Investor Demand for Texas Affordable Housing Intensifies
The declining affordability of housing has become a worsening problem in many areas throughout the country, and Texas is no exception.
Despite talk of a cooling housing market, home prices in both North and Central Texas are hitting
high-water marks, making the dream of homeownership less likely to become a reality for many people. According to the Austin Board of Realtors, median home prices in Austin hit an all-time high in May, topping $400,000.
As for North Texas, a report from ATTOM Data reveals that as of the third quarter, the median home price in Dallas-Fort Worth (DFW) was 73 percent above the market’s pre-recession peak.
As home prices skyrocket in the these markets, apartment rental rates are also experiencing upward pressure. The Austin Affordable Housing Corp., a nonprofit subsidiary of the Housing Authority of the City of Austin, reports that Austin is now the most expensive rental market in Texas. In addition, The Dallas Morning News reported in August that while Dallas-area apartment rents are growing at a slower rate than the national average, these figures rose 3 percent from a year earlier.
Rising apartment rental rates in these markets are resulting in a greater percentage of cost-burdened renters in Texas. According to the U.S. Census Bureau’s 2011 American Community Survey, renters with cost burdens are defined as households with housing costs that exceed 30 percent of household income. In Texas, as many as 49 percent of renters are cost burdened.
The combination of decreasing home affordability and an ever-more cost-burdened resident base is creating more housing-related issues for the state.
According to a 2017 article in Texas Tribune, “It’s becoming harder for urban-dwelling Texans to find an affordable home to buy or decent place to rent as house prices outpace salaries, the income gap between renters and owners continues to widen and the number of high-poverty neighborhoods increases.”
With obstacles to housing continuing to rise, the demand for affordable housing in Texas markets is also maintaining growth.
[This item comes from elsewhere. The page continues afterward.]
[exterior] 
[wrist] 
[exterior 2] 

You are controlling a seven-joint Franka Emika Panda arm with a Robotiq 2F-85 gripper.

Affordable housing provides opportunities for renters who meet the criteria for affordable leases to live in attractive, amenity-laden communities at considerably lower rental rates.
Avanath owns and operates several affordable communities in Texas, including Acclaim at South Congress and Canvas in Austin and Cooper’s Crossing in Irving. The company continues to seek out properties to acquire that are in areas near employment and transportation centers and that have barriers to developing new supply.
In addition to offering housing that qualified renters can afford, affordable housing provides numerous benefits for investors in the sector. These include:
Increased Demand Resulting in Stable Assets for Investors: Austin and many other areas throughout Texas have undergone tremendous growth over the last several years. This growth is partially responsible for the above-mentioned upward pressure on home prices and rental rates, which is driving strong investment demand to the affordable housing sector.
This heightened demand results in stabilized cash flows and downside protection for investors. Affordable housing properties tend to perform well regardless of the economic cycle. They also maintain high occupancies and often have waiting lists of several hundred people.
More Institutional Capital Migrating to the Region: Affordable housing has traditionally been viewed as a niche strategy. That said, we are seeing more institutional capital flow to the affordable housing space. This is because investors are beginning to realize that affordable housing targets one of the largest rental cohorts in the United States, and supply cannot simply keep up with demand.
Markets like Austin are especially attractive to institutional investors as there is strong population and job growth, a migration of top companies to the area and increasing demand for affordably priced housing options.
Many developers are focused on ultra-luxury apartments that target renters who earn upwards of $100,000 per year, resulting in a significant lack of affordable and workforce housing supply and further driving demand for this product type.
Opportunity for Social Impact: While investors continue to track financial performances, many are also demanding investments that are tied to positive social impacts.
Affordable housing fits within this category, creating opportunities for strong risk-adjusted returns while also significantly impacting the lives of residents. This is especially true in Texas, where nearly 50 percent of renters are cost-burdened.
Attractiveness Leading to Value That Rivals Market-Rate Apartments: Today’s affordable housing communities are more aesthetically pleasing and better
managed than they have ever been, which means they retain their value for investors and are often improved-upon by owners and management.
In fact, affordable communities today are often indistinguishable from market-rate apartment communities and offer many of the same amenities. For example, Cooper’s Crossing, our affordable property in Irving, features in-unit washer and dryers and fully equipped kitchens with dishwashers. The property also offers amenities such as a pool, clubhouse and a fitness center.
Additionally, because there is such high demand for affordable properties, there is very little vacancy, reducing overall turnover costs and increasing NOI. An average market-rate apartment community has a turnover rate of approximately 50 percent. This results in lost revenue while the unit is vacant plus increased administrative costs to secure a new resident, complete the lease process and prepare and clean the unit.
With so much upward pressure on home prices and rental rates in the Texas market, the need and demand for affordable housing will only increase. This demand will continue to present strong opportunities to investors and continue to attract capital to the region.